Amongst the 19 national champions are two researchers connected with Future Earth. Argentina’s nominee, Dr. Rafael Pedro Fernandez, is based at the Institute for Interdisciplinary Science (ICB-CONICET) and a member of the Scientific Steering Committee for Future Earth’s Surface Ocean – Lower Atmosphere Study (SOLAS) network. Dr. Zia Mehrabi, the US nominee, is a member of Future Earth’s Global Land Programme and an assistant professor at the University of Colorado Boulder.
Fernandez is awarded for his work published in Nature that sheds light on the role of short-lived compounds in the atmosphere that contain halogens for their role in cooling the climate. The findings suggest that these gases should now be included in all Earth-system models. Most of the other authors on his paper are related to the SOLAS national network of Spain.

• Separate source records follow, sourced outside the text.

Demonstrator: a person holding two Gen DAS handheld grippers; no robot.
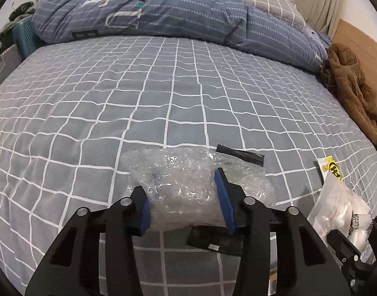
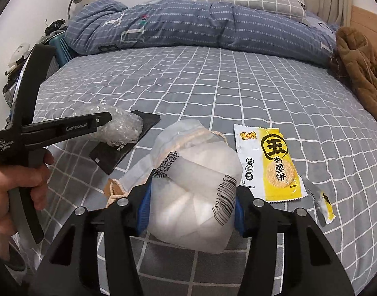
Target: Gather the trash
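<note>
I hold two tools over the bed point(image 1: 163, 93). My left tool point(image 1: 186, 197) is clamped on a wad of clear bubble wrap point(image 1: 188, 172). The blue pads point(image 1: 225, 202) press into it from both sides, and it bulges out in front of them. My right tool point(image 2: 191, 204) is clamped on a white plastic bag point(image 2: 196, 192) with a barcode on it. That bag is squeezed between the pads too, and its top sticks up past them.

Both of my tools are full, so I think neither one can pick up more right now.

More trash lies flat on the bed. A yellow snack wrapper point(image 2: 269, 162) lies just to the right of my right tool, a little ahead of it. Its long side runs away from me, almost the same way the tool points. A small torn bit of wrapper point(image 2: 324, 204) lies further right, closer to me. A black flat pouch point(image 2: 124, 145) lies under the bubble wrap, between my two tools, tilted across the checks.

My right hand is much nearer the yellow wrapper. My left hand point(image 2: 21, 185) is nearer the black pouch. I see no bin in either view, so I think I must carry these two things off first.
</note>
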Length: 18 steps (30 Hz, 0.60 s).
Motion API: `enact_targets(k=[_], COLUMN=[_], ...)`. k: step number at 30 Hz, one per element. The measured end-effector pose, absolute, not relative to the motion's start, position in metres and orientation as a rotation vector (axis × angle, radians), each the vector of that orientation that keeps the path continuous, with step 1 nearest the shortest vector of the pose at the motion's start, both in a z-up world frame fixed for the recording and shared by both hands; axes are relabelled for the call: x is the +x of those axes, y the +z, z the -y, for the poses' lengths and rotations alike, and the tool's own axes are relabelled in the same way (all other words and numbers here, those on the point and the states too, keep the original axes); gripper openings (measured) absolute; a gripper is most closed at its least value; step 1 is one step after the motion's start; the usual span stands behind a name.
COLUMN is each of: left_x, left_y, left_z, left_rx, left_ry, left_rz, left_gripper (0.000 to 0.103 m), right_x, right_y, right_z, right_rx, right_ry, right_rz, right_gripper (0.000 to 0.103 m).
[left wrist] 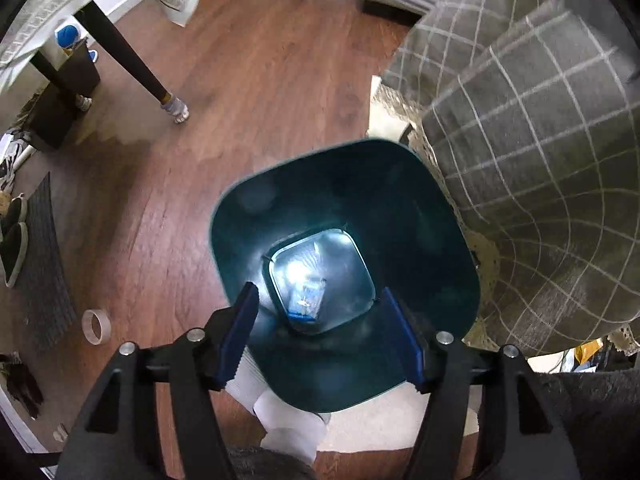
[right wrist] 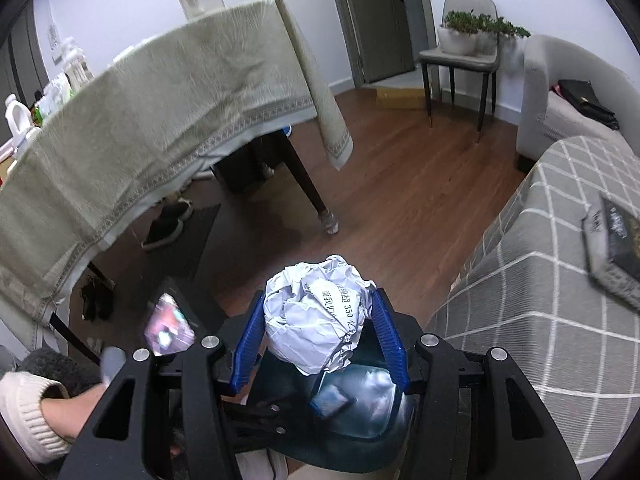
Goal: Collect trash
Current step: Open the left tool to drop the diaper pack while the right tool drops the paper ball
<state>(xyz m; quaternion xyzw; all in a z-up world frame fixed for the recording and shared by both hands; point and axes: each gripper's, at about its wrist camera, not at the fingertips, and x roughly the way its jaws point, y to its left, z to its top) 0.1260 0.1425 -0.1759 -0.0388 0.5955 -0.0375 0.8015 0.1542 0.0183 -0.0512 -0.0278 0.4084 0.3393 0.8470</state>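
The left wrist view looks steeply down, close above the bin (left wrist: 344, 216). The right wrist view slants down over the same bin (right wrist: 360, 432) toward the table (right wrist: 132, 132).

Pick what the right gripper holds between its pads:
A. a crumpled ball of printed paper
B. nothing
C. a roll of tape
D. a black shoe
A: the right gripper has its blue pads pressed on both sides of a crumpled paper ball with printed text on it, held above the teal bin.
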Motion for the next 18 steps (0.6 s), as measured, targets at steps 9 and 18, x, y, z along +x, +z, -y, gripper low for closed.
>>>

“Our results are crucial, not just for atmospheric chemistry but for Earth science as a whole,” says Fernandez. “They reveal a key connection between natural chemical, physical, and radiative processes that are essential for understanding Earth’s climate evolution.”
Mehrabi is awarded for his work published in the journal Science that found farms using a mix of strategies, like rotating crops, conserving water, and caring for soil, see better results for both nature and people. And the more strategies they combine, the bigger the benefits. It also noted how better policies and incentives are needed to help farmers adopt several diversification practices at once.
“We can imagine agriculture systems that are more diverse and serve people and nature at the same time,” says Mehrabi.


Launched by the Frontiers Research Foundation in 2022, the prize aims to elevate the most groundbreaking transformational research and bring it to an international stage. Nominations come from 23 national academies and more than 600 institutes across 62 countries. This year’s national winners span a wide range of disciplines and are chosen by a distinguished jury of 100 independent experts.
Future Earth supports the prize as a strategic partner, alongside the Potsdam Institute of Climate Research Impact, the International Science Council, the Villars Institute and others. SOLAS has been a core project of Future Earth since 2015.